--- DATA PROVIDED ---
•••••
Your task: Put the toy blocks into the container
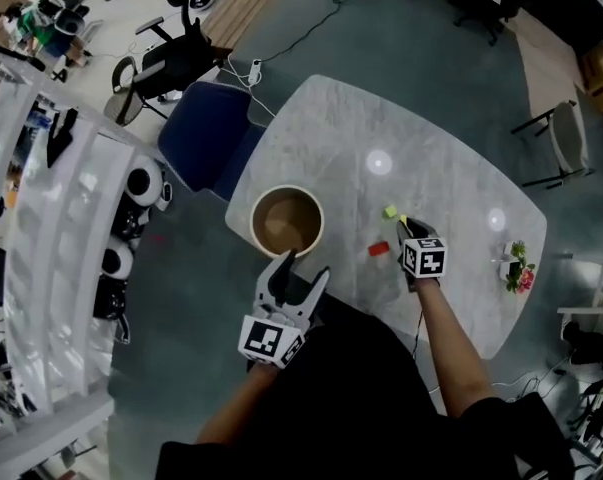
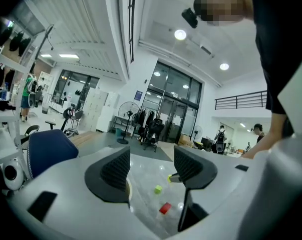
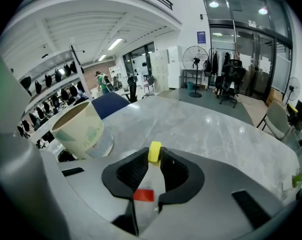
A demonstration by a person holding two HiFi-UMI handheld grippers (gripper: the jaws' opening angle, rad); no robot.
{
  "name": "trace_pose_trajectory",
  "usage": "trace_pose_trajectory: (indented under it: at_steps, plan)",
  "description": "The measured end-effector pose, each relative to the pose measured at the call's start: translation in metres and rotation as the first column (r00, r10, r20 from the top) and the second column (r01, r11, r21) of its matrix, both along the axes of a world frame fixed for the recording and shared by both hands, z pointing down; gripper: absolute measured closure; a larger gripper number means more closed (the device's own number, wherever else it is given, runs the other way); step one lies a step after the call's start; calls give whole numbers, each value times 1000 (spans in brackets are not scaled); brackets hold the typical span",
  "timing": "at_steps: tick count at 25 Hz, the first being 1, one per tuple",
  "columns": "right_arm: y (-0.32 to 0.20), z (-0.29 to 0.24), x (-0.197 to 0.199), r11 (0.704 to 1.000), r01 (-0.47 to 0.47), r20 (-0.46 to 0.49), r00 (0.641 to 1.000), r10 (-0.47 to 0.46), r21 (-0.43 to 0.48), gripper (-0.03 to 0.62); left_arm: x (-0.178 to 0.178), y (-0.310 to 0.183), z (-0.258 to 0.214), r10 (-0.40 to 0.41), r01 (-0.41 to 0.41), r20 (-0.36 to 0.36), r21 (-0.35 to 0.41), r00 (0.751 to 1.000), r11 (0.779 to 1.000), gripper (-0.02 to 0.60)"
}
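Observation:
My right gripper is shut on a small yellow block, pinched at the very tips of its jaws just above the marble table. A red block lies on the table under that gripper, and a green block rests just beyond it. The paper cup container stands upright to the left of the blocks, near the table's edge. My left gripper is open and holds nothing, at the table's near edge just short of the cup.
A blue chair stands beyond the table's left end. A small pot of flowers sits at the table's right edge. White shelving runs along the left side of the room.

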State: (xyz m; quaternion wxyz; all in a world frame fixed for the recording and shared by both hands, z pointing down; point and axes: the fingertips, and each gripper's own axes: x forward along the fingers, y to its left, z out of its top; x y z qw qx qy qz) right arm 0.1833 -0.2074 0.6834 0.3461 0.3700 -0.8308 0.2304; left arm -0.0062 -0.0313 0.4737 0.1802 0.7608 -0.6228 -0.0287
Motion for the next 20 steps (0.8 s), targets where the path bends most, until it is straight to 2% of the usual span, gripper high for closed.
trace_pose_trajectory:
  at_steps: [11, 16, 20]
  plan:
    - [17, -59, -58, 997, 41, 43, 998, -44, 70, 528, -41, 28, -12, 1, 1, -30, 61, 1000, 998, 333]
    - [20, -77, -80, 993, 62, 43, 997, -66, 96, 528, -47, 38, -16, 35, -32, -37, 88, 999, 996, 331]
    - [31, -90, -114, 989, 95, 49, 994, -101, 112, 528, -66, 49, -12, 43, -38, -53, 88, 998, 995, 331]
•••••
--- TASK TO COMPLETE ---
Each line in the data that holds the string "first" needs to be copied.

--- WRITTEN RESPONSE ---
  "description": "The measured end-effector pose, each relative to the pose measured at the call's start: translation in metres and rotation as the first column (r00, r10, r20 from the top) and the second column (r01, r11, r21) of its matrix, both along the axes of a world frame fixed for the recording and shared by both hands, z pointing down; gripper: absolute measured closure; a larger gripper number means more closed (the device's own number, wherever else it is given, runs the other way); step one lies a step after the call's start; calls give whole numbers, each value times 1000 (spans in brackets are not scaled); brackets hold the typical span",
  "timing": "at_steps: tick count at 25 Hz, the first being 1, one per tuple",

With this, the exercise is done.